There is the sound of a car starting up, and the tape ends.

Tropes sits in silence for a couple minutes. "Hm. Didn't know I had so many responsibilities."

He looks down at the trash covering the city hall, and out into the void on the other side of the glass. He feels really lightheaded now, It's almost difficult not to pass out.

"Oh, wwait! That ennvelope!"

Pulling it out of his pocket, he makes his best attempt to remember what written English words mean.

"Dear Current Resident, Rejoice! For today, Silenburg's Wondrous Wild Water Park is officially OPEN! Come on down, and take the whole family, and all your friends, and vague acquaintances! It's magical fun for literally everyone!

We regret to announce that in order to balance our budget, we will no longer be offering oxygen replenishment for Silenberg's artificial atmosphere. Please find alternative oxygen sources, or purchase a BreatheEzy™ 'Breathe Carbon Dioxide' body modification for only 4 equal payment of $29.99.

Looking forward to seeing you at the park,

Evryday Waterpark Co."

"Hhuh. That exxplaiiins a bbit."

Though acuetly aware his continued existence is in danger, Tropes has to force himself to feel panic and not just lie down and sleep. He knows he needs to do something, anything, to get out of here. Not even being present enough to devise a zanily overcomplicated scheme, he does the one, simple, brute force thing he can think of to do.

He picks up the vault and throws it as hard as he can at the window, shattering the glass.
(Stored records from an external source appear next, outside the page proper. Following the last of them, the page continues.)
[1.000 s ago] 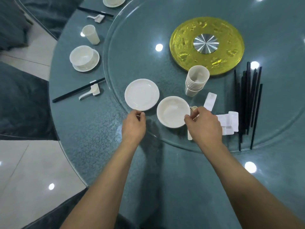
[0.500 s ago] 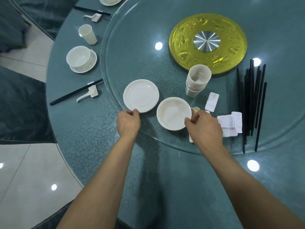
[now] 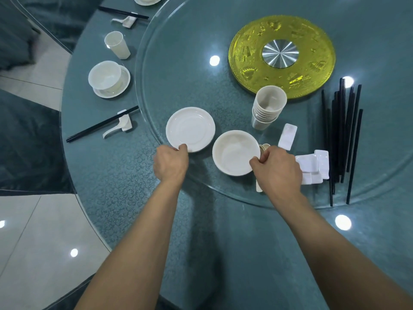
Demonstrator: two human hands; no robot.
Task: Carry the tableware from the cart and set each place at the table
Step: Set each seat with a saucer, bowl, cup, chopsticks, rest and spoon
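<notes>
The left hand (image 3: 171, 163) pinches the plate (image 3: 191, 128) at 6 o'clock, the right hand (image 3: 279, 171) pinches the bowl (image 3: 234, 151) at 4 o'clock, likely to lift both.

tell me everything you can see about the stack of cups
The stack of cups is several plain off-white handleless cups nested together, looking like ceramic or plastic. The top one is open and empty. The stack stands mouth-up, leaning slightly, on the glass turntable, at the near edge of the yellow disc. Nothing else touches it.
</notes>
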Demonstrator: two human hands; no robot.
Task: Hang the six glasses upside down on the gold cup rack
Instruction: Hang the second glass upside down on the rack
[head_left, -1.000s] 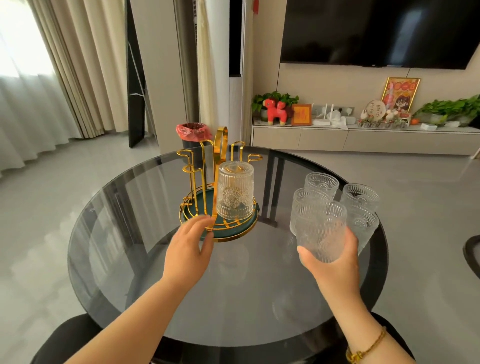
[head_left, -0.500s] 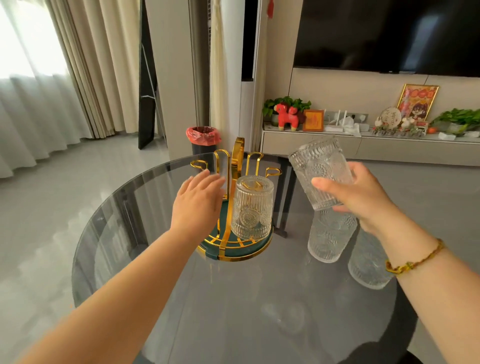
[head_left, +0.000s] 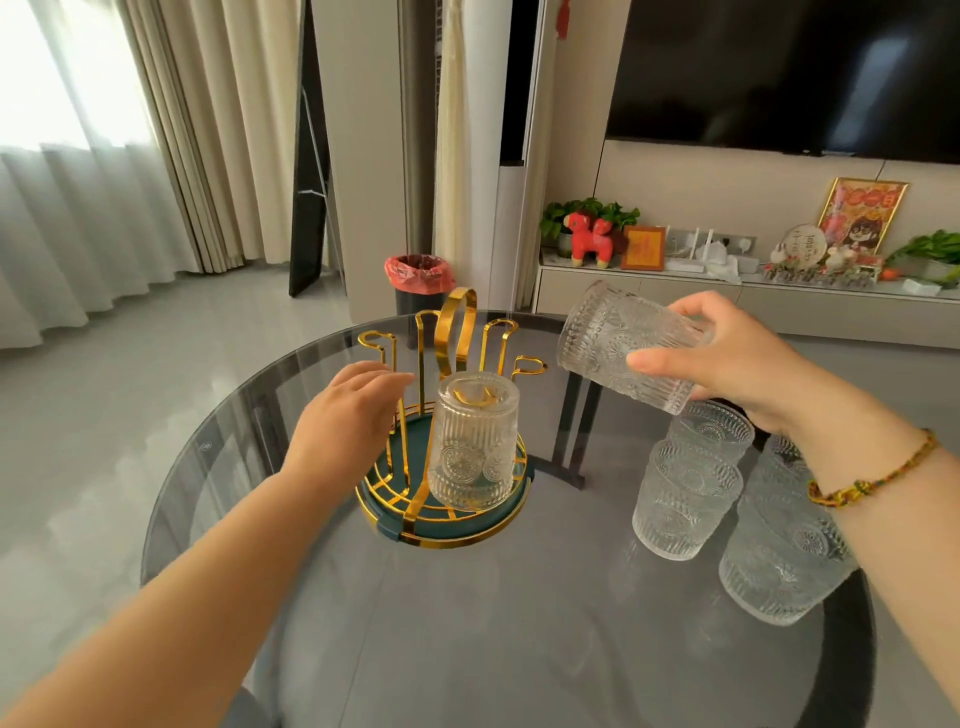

Everything in Silenberg, Tropes included, is sucked out into the vacuum of space, the force propelling them far off into the emptiness.

TropesForever from TropesForever Since: Sep, 2016 Relationship Status: I love you for psychological reasons
#58705: Apr 27th 2024 at 5:01:38 AM

Tropes awakens in a crater. He's on Earth, and more to the point Tropesburg. He recognizes the shape and feel of a Tropesberg crater instinctively after so many years hosting the town's Annual Crater Lie-In festival.

He realises he's holding the Canned Laughter Machine right to his chest. His mouth is right up to its speaker. He realises he held it this way all the way from Silenus IV.

"Heh. Useless air-spewing machine indeed."

Just then, Tropes' phone, having reception again, buzzes. Tropes checks it, seeing no missed calls and only a single new message.

MR MEDDLING - Received 2:47 PM

"Don't think you can get away from us that easily."